Humiliating heat streamed down his thighs. Concentrated from
dehydration, his urine stank sharply. “You wet my boots!” The hand rose up to cuff him on the side of the head, adding a new shriek to the chorus of agony that encased his body. “I have a mind to crush your head right here.” The fist remained before his eyes, taunting him. On the middle finger was a ring. Its square crest was wet with blood, his blood, soiling a bird with wings of fire
.

Steeg’s ring.

A second blow to his head nauseated him and brought about a loud humming in his ears. The man carried him swiftly away from the laughing soldiers. Kào was dropped in front of a pair of huge boots he was certain belonged to a giant
.

At three years old, he’d learned the meaning of irony. Steeg had saved him only to deliver him to his executioner. He remembered staring at the toes of those boots, scarred and dust-coated with the remains of Vantaar’s razed prairies, the ashes of his people’s livelihood.

“It’s too small. And it’s not housebroken,” the ringed man added contemptuously. “Here, put it out of our misery, Ilya.”

Ilya? Kào gripped the railing. Ilya Moray?

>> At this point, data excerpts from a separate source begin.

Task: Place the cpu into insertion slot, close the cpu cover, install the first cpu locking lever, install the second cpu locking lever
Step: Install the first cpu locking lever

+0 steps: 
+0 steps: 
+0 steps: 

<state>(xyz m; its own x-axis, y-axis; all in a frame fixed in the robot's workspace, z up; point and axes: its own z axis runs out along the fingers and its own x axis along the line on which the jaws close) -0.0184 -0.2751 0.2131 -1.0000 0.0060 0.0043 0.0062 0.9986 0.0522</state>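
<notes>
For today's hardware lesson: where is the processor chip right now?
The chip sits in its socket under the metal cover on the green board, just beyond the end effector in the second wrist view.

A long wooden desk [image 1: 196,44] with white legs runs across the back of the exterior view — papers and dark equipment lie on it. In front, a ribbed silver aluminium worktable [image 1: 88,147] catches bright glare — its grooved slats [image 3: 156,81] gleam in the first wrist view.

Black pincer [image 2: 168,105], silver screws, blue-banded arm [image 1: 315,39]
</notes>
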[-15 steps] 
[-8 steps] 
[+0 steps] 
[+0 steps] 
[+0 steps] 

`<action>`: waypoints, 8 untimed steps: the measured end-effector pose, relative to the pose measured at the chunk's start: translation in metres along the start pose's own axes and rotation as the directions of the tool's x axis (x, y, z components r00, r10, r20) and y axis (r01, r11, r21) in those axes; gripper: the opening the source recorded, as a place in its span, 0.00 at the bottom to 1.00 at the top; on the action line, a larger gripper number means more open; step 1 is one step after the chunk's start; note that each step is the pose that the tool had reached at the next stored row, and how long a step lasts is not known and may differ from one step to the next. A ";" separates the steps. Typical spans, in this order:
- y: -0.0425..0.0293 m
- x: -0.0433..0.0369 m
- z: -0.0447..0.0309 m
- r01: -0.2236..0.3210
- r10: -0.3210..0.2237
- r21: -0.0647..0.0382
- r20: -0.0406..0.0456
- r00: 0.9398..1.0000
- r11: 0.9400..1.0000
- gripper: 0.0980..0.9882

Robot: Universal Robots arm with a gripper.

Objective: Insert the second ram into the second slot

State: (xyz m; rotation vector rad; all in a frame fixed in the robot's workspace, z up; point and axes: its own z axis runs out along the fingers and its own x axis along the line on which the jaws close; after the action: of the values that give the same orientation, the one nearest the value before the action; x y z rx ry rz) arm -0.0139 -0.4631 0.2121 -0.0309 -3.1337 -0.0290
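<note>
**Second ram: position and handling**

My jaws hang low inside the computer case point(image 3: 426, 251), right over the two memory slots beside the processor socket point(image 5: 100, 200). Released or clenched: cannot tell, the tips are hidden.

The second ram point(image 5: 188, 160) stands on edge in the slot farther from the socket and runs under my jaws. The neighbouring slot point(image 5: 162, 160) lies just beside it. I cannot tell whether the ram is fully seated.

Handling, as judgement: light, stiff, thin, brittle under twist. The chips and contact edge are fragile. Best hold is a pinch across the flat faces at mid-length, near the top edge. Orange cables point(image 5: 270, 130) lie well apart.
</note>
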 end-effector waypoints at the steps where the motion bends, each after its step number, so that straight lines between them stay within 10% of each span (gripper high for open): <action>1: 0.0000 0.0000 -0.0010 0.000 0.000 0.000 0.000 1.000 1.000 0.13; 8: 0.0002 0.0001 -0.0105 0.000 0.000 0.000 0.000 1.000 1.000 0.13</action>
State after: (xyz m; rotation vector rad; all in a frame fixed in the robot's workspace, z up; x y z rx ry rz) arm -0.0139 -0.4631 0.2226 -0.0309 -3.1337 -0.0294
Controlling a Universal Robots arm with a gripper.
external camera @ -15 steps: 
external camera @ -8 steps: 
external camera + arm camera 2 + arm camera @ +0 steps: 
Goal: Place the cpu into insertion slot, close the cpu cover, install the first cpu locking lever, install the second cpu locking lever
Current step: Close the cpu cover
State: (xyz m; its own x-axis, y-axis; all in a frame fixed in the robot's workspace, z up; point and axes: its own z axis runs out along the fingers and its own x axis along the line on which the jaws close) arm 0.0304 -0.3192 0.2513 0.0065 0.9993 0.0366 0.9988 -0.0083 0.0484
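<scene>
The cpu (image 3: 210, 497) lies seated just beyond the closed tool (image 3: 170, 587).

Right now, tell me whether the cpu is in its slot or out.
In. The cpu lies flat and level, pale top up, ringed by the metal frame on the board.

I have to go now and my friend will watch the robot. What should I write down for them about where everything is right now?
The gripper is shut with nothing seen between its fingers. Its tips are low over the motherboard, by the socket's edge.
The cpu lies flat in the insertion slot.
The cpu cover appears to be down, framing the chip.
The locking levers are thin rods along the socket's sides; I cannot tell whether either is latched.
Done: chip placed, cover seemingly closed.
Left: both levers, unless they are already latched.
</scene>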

A metallic scrape indicated a gun being withdrawn from a holster. “Stand still, little one.” But he didn’t. He ran
.

He didn’t know in which direction he fled; he knew only that he must escape the giant. He sprinted across the charred grasslands, zigzagging as he’d seen the rabbits run when chased by prairie-lions. His breaths scraped his throat raw, tears streamed from his burning eyes. Overhead, frightening silver ships, sleek and deadly, crisscrossed the sky like giant dragonflies. They dropped objects that erupted in greenish lightning. He felt the surges of the distant explosions in his ears. Black and orange clouds boiled on the horizon, where his village had been; the stench of dead horses was so heavy that he could taste it. But he ran, hard and fast, until the sound of thundering boots hitting the hard-packed earth caught up to him
.

In his mind’s eye, Kào saw that horrible hand descend,
snatching him off his feet. “Gotcha!”
I know someone who’ll enjoy it more
. . . .

He fought the giant until every last bit of strength bled from his thin, wiry body, until he was too exhausted to raise a fist or lift a leg. He dangled like a strangled chicken from that enormous fist, drained but not defeated. “Look at me, boy.” He obeyed, half expecting the butt of the gun to come crashing down on his throbbing, bloodied skull. But the giant hadn’t the red eyes of the others. His were the color of coal smoke and unexpectedly kind. “An admirable little fighter you are. I know men who could stand to take a lesson from you.”

Only days ago at dinner Moray had expressed that same sentiment: “It was your swift feet that saved you that day. Your spirit, Kào, your will to survive, it glowed so brightly that it touched me in a way you cannot imagine.”

And it had saved Kào from dying that day.

“What’s your name, boy?” the huge man asked. “You must be old enough to know it.”